**Assignment**
Tally up how many lines in the listing below contain the string "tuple", and give only the total.

**Input material**
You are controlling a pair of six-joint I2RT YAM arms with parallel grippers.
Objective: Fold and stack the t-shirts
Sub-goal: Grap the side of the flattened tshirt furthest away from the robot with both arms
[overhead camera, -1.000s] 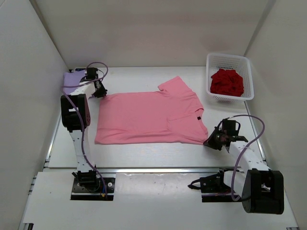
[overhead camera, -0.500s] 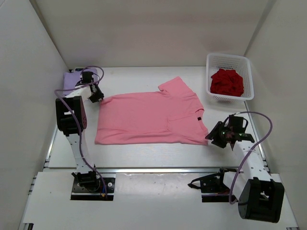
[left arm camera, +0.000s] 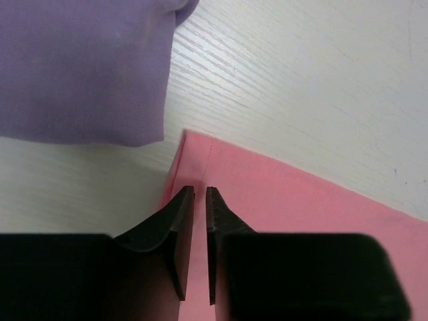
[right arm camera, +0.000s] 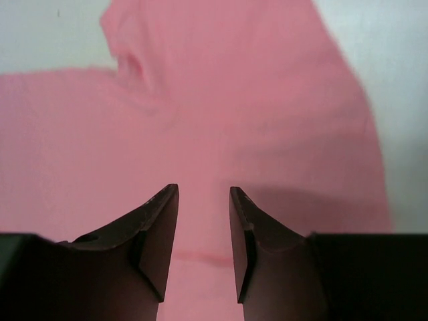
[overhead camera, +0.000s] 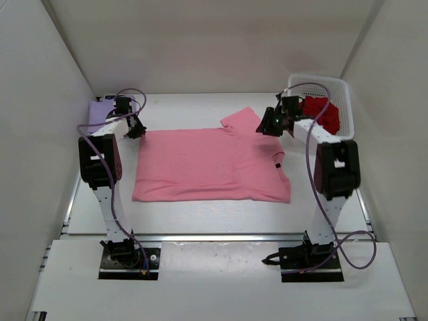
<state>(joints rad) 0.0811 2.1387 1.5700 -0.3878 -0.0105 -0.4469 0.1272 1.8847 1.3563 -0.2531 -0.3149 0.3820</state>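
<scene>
Pink t-shirt (overhead camera: 207, 164): lies flat in the middle of the table (overhead camera: 200, 217). Only one sleeve shows, pointing to the upper right of the top view.
Lavender t-shirt (overhead camera: 100, 110): folded, in the upper left corner of the top view. The left arm (overhead camera: 100, 160) covers a part of it. In the left wrist view the frame edges cut it off; it is near the pink corner but apart from it.
Dark red t-shirt (overhead camera: 328, 114): crumpled inside the white basket (overhead camera: 331, 83), upper right of the top view. The right arm (overhead camera: 336, 167) hides its left part.
Hard to make out: a small dark mark (overhead camera: 276, 165) near the right edge of the pink t-shirt, too small to read.
Count: three t-shirts, one basket, two arms, two hands.
Left hand (left arm camera: 200, 190): at the upper left corner of the pink t-shirt, over the hem. The fingers are almost pressed together, with only a thin slit between them. If they nip the cloth, I cannot tell.
Right hand (right arm camera: 202, 190): over the pink sleeve, fingers spread and holding nothing. If the tips touch the cloth, I cannot tell.
</scene>
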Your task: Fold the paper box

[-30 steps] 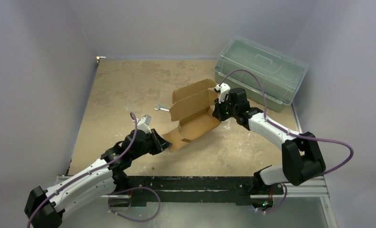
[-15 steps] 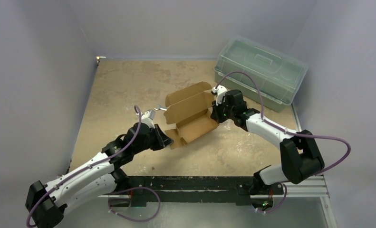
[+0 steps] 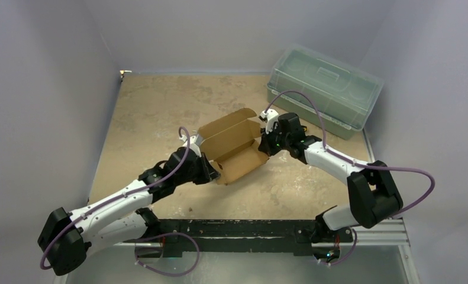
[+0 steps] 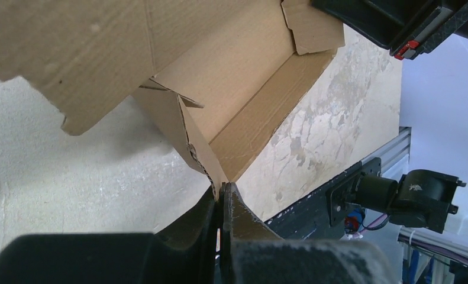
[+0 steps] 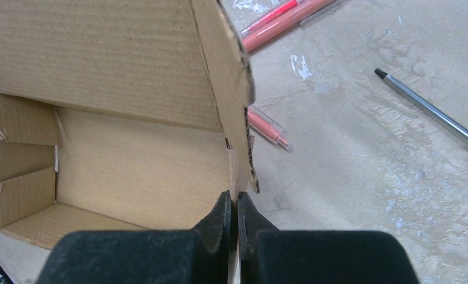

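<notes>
The paper box (image 3: 231,145) is a brown cardboard tray with its lid flap standing open, held between both arms at mid-table. My left gripper (image 3: 210,171) is shut on the box's near-left corner wall (image 4: 202,151); the fingers meet at the cardboard edge (image 4: 222,195). My right gripper (image 3: 265,142) is shut on the box's right end wall (image 5: 237,148), pinching it between the fingertips (image 5: 236,204). The inside of the box (image 5: 136,171) shows with folded side flaps at its far end.
A translucent green-tinted lidded bin (image 3: 325,89) stands at the back right. Red pens (image 5: 278,21) and a grey pen (image 5: 426,109) lie on the table right of the box. The black front rail (image 4: 361,189) runs along the near edge.
Both grippers have carried the box leftward and lower. The left arm has swung right and forward; the small wrench seen left of the box earlier is now hidden.
</notes>
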Controlling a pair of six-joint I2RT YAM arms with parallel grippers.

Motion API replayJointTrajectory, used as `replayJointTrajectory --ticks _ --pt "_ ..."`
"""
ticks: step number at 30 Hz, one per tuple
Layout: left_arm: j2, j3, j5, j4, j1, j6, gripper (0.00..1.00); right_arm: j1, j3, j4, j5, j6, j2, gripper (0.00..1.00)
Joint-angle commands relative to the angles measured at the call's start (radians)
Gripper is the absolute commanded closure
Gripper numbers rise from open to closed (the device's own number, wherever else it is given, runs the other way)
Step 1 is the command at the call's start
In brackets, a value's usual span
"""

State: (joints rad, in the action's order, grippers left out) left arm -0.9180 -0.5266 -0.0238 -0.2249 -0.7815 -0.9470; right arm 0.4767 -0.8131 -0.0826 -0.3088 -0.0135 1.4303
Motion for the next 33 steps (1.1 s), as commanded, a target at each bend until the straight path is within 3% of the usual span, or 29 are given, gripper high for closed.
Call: replayJointTrajectory --ticks 1,14,33 --pt "-0.042 -0.044 -0.005 0.085 -0.003 0.043 1.00 0.012 -0.023 -0.020 -0.088 0.007 0.021 0.98" --pt "-0.022 -0.032 0.045 0.044 0.000 0.042 0.78 0.012 -0.029 -0.030 -0.066 0.007 0.031 0.98" --pt "-0.026 0.036 0.037 0.167 0.002 -0.020 0.66 0.012 -0.038 -0.041 -0.065 0.007 0.048 0.98"
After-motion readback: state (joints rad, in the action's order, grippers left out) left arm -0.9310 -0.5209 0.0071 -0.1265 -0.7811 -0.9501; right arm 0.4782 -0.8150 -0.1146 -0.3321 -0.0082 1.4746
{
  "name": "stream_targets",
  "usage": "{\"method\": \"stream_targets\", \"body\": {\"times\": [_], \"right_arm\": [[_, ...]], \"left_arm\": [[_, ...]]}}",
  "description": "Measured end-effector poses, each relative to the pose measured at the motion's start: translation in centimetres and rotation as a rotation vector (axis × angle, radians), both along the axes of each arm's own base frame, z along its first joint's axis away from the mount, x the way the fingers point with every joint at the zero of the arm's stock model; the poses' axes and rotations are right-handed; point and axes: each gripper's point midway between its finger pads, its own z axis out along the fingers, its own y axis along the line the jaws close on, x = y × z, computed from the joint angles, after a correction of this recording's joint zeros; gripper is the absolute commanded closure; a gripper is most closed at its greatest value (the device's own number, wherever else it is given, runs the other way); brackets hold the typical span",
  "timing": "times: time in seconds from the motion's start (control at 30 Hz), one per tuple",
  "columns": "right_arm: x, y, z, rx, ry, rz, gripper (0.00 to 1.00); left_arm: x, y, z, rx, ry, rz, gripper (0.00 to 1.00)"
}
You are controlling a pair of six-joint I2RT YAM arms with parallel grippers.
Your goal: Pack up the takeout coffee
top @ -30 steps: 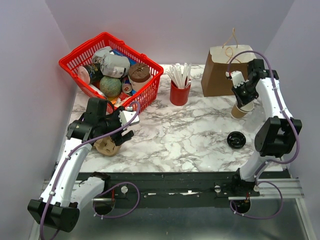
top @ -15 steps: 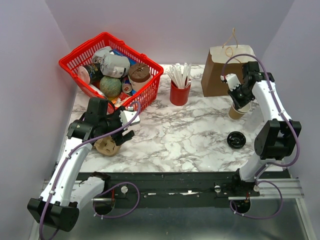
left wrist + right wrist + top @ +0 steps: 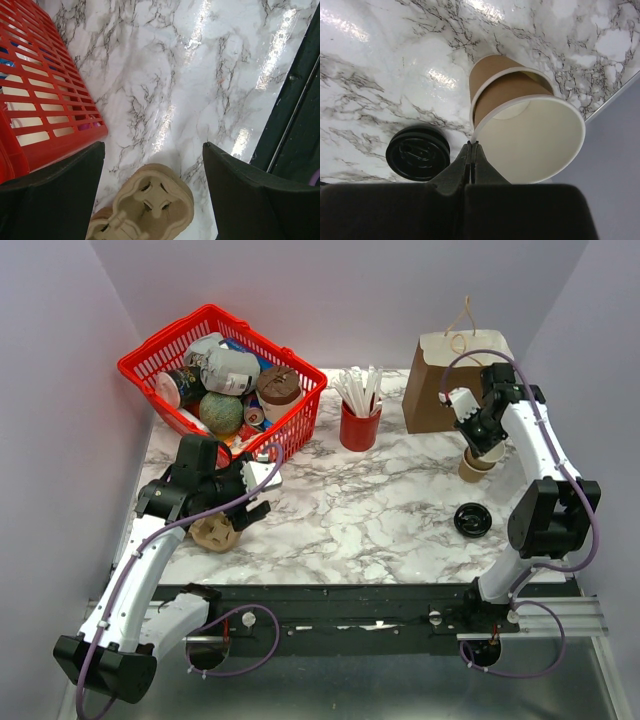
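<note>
No brown cup with a black lid on it shows in any view. My right gripper [image 3: 483, 436] [image 3: 471, 145] is shut on the rim of a lidless tan paper cup [image 3: 535, 135] with a pale inside. That cup sits partly inside a second brown paper cup [image 3: 490, 67] standing on the marble table [image 3: 477, 464]. A loose black lid [image 3: 472, 519] [image 3: 417, 152] lies on the table just in front of them. My left gripper [image 3: 248, 495] [image 3: 152, 150] is open and empty above a tan cardboard cup carrier [image 3: 212, 532] [image 3: 150, 205].
A brown paper bag [image 3: 440, 390] with a string handle stands just behind the cups. A red cup of white straws [image 3: 359, 426] stands mid-back. A red basket [image 3: 150, 355] of assorted items, one a brown round-topped cup [image 3: 278, 385], is at the back left, close to my left gripper.
My right wrist has swung slightly back and left toward the bag, still pinching the cup rim; the cups stand straighter. The left arm has barely moved.
</note>
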Motion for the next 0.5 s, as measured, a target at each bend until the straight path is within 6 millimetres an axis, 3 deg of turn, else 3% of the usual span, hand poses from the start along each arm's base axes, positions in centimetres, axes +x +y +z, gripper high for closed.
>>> {"method": "stream_targets", "body": {"times": [0.3,0.4,0.5], "right_arm": [[0.0,-0.4,0.0,-0.025,-0.002,-0.013,0.99],[0.8,-0.3,1.9,-0.023,-0.044,-0.019,0.99],[1.9,0.2,5.1,-0.020,-0.128,-0.010,0.99]], "left_arm": [[0.3,-0.2,0.2,-0.008,-0.011,0.004,0.12],[0.3,-0.2,0.2,-0.009,-0.010,0.002,0.12],[0.3,-0.3,0.2,-0.012,-0.010,0.005,0.12]]}}
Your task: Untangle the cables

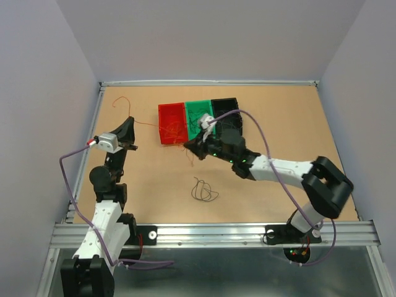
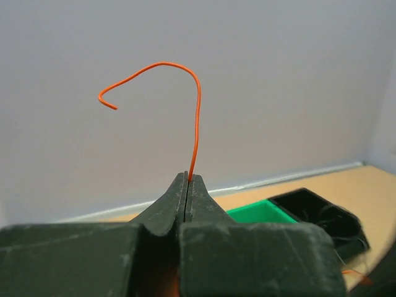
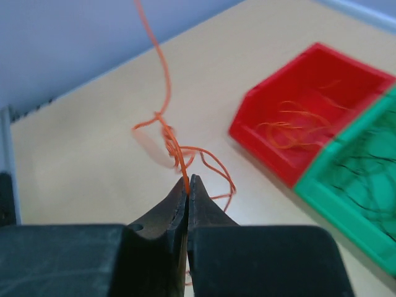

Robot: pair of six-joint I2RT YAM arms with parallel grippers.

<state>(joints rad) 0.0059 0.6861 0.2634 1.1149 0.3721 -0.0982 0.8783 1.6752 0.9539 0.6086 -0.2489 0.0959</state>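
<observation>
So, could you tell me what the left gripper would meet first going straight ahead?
Beyond the orange wire it pinches, the left gripper probably meets only the back wall; the green bin lies lower right. Depth unclear.

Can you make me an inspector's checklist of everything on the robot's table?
Surface: tan tabletop, flat.
Job's things: orange tangle beside the red bin; dark wire loop lying apart, nearer the arms; orange strands in the red bin, dark strands in the green bin; black bin next to it.
Clutter: nothing seen.
Claws: left claw shut on an orange wire, held up in the air; right claw shut on the orange tangle.
Cables: purple cords loop along both arms.
Surroundings: pale walls on three sides; metal rail at the near edge.
</observation>
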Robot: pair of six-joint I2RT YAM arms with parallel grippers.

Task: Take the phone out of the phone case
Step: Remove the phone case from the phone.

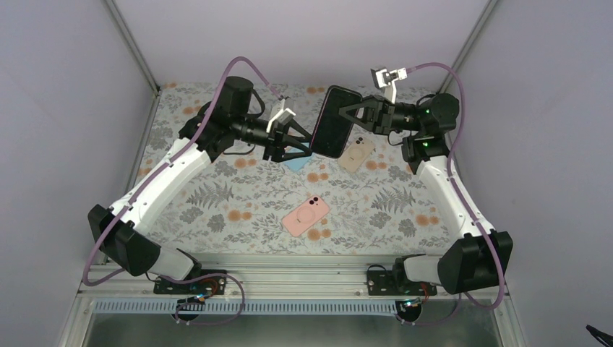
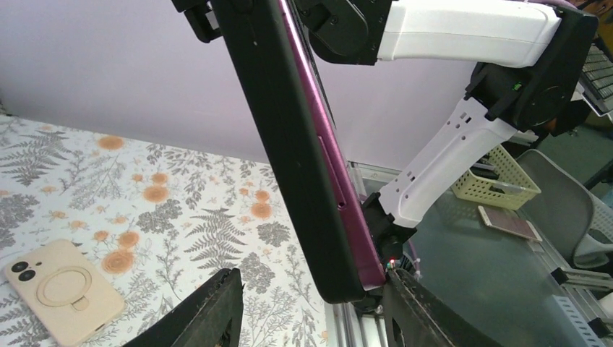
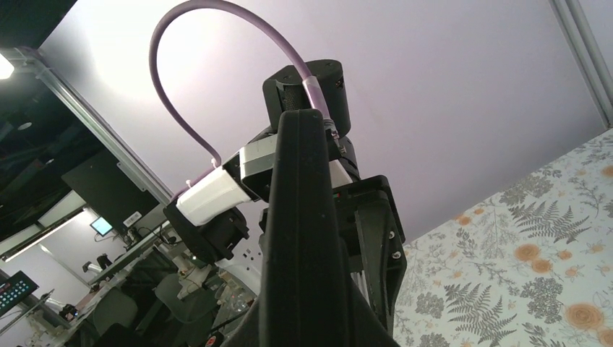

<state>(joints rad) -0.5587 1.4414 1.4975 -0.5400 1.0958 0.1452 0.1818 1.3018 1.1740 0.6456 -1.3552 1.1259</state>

**Response to the exercise**
2